**REQUIREMENT**
For this exercise, return all the data exactly as it stands.
++++ PROVIDED MATERIAL
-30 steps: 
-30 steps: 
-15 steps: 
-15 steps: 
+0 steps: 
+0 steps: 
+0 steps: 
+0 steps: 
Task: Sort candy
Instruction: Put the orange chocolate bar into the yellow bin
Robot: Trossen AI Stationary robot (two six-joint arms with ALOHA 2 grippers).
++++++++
**ANSWER TO THIS TASK**
-30 steps: 
-30 steps: 
-15 steps: 
-15 steps: 
+0 steps: 
+0 steps: 
+0 steps: 
+0 steps: 
Task: Sort candy
Instruction: Put the orange chocolate bar into the yellow bin
Robot: Trossen AI Stationary robot (two six-joint arms with ALOHA 2 grippers).

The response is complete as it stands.